▸ Task prompt: Using the records below, quote only the span that opens with the line containing "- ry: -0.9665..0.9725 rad" and closes with the line containing "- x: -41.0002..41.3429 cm", exactly and inclusively.

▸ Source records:
--- START ---
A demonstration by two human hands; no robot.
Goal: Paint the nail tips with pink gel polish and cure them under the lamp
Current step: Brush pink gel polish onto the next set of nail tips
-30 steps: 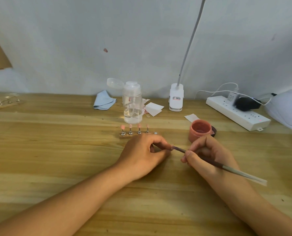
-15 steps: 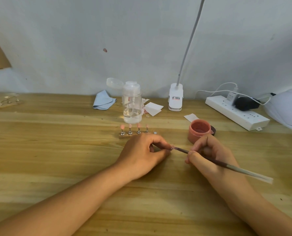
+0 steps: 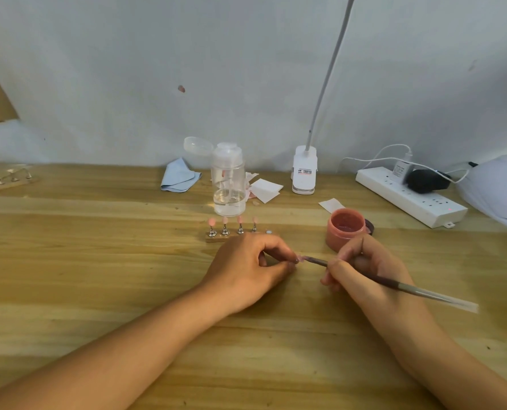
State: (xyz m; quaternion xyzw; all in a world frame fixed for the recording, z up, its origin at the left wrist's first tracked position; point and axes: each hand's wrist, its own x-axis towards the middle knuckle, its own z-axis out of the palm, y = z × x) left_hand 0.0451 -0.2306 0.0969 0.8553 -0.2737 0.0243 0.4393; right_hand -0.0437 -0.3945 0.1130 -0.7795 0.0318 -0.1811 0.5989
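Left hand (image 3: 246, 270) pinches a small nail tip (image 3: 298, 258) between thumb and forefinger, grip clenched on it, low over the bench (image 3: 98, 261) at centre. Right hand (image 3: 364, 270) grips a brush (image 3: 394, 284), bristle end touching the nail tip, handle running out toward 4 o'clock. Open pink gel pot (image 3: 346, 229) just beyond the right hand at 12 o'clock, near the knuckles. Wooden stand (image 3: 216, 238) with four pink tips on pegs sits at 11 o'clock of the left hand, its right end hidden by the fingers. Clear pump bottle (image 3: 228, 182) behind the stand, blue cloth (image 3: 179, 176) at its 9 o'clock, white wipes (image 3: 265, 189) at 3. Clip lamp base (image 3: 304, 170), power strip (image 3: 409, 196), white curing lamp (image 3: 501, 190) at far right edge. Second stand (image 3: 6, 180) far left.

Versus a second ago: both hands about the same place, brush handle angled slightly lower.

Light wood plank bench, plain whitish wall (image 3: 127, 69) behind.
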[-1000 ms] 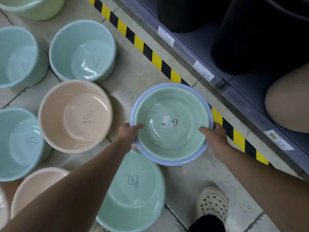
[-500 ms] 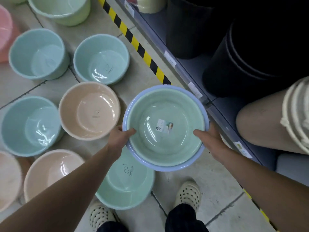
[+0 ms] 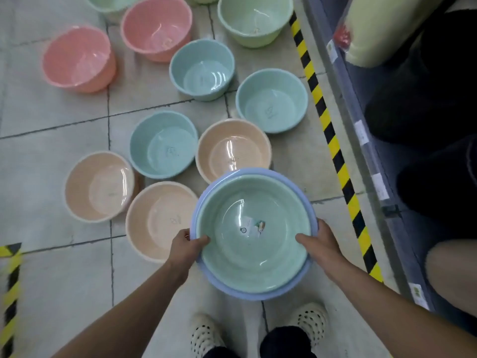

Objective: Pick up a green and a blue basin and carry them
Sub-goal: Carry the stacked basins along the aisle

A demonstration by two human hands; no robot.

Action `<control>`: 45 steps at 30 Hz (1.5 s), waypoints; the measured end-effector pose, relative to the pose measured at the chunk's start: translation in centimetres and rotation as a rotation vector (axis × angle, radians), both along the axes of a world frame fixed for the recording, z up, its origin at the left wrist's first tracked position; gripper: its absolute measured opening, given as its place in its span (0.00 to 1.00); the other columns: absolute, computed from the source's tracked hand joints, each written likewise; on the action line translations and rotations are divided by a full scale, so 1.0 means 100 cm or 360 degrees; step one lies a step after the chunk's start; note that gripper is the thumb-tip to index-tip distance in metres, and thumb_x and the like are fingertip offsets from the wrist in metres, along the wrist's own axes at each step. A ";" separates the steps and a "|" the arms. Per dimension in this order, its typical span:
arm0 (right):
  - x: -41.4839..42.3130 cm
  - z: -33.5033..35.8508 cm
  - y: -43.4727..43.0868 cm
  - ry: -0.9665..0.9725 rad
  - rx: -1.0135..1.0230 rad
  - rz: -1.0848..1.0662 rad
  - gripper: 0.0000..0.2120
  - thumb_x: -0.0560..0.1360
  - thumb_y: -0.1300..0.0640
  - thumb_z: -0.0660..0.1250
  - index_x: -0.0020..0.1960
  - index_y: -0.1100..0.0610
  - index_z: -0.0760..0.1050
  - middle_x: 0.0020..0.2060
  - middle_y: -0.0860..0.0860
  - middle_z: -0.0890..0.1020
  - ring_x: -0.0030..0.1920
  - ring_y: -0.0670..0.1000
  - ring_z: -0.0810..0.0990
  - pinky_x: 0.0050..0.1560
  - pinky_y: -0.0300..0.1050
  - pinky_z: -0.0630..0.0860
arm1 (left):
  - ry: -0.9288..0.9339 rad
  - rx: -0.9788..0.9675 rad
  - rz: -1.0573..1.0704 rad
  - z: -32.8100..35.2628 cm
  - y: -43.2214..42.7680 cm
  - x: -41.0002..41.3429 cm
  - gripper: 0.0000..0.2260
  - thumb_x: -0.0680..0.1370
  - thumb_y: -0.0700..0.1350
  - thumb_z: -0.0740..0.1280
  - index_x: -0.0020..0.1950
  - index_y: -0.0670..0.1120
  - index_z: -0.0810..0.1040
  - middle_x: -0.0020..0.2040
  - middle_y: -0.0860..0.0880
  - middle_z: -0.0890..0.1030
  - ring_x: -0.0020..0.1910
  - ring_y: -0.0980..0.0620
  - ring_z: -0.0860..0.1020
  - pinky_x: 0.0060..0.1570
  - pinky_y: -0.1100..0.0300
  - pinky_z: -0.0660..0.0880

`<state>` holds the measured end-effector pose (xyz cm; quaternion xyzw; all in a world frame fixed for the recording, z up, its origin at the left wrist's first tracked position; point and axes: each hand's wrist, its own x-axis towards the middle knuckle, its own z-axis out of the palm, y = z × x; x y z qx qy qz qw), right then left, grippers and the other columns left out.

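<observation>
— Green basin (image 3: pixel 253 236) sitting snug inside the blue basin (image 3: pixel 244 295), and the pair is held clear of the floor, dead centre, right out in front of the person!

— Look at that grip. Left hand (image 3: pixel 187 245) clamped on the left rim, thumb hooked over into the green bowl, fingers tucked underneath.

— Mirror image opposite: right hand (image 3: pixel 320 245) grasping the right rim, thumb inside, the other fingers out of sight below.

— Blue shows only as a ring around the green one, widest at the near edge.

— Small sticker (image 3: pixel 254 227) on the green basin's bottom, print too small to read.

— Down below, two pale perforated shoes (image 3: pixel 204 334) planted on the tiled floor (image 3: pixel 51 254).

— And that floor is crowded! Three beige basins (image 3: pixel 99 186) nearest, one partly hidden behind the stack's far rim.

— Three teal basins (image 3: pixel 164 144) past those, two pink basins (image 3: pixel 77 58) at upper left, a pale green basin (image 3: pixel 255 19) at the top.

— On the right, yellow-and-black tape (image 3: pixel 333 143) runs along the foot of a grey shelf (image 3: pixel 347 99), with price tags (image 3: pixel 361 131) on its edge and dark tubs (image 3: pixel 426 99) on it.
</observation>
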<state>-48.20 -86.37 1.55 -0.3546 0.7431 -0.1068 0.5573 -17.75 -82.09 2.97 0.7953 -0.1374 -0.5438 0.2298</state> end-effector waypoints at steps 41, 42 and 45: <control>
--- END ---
▸ Finished task:
  - ry: -0.9665..0.9725 rad
  - rx: -1.0135..1.0230 rad
  - rz: -1.0848..1.0662 rad
  - gripper: 0.0000..0.2120
  - thumb_x: -0.0560..0.1360
  - thumb_y: -0.1300..0.0640
  - thumb_z: -0.0660..0.1250
  - index_x: -0.0020..0.1960
  - index_y: -0.1100..0.0610
  - index_z: -0.0760..0.1050
  - middle_x: 0.0020..0.2060
  - middle_y: -0.0860..0.0860
  - middle_z: -0.0890..0.1020
  - ring_x: -0.0030..0.1920
  - ring_y: -0.0670..0.1000
  - ring_z: -0.0810..0.0990
  - pinky_x: 0.0050..0.1560
  - pinky_y: -0.0300..0.1050
  - pinky_z: -0.0630..0.0860
arm1 (left):
  - ry: -0.9288..0.9339 rad
  - rx: -0.9788..0.9675 rad
  - rz: -1.0573..1.0704 rad
  - z: -32.8100..35.2628 cm
  - y: -43.2214..42.7680 cm
  - x: -41.0002..41.3429 cm

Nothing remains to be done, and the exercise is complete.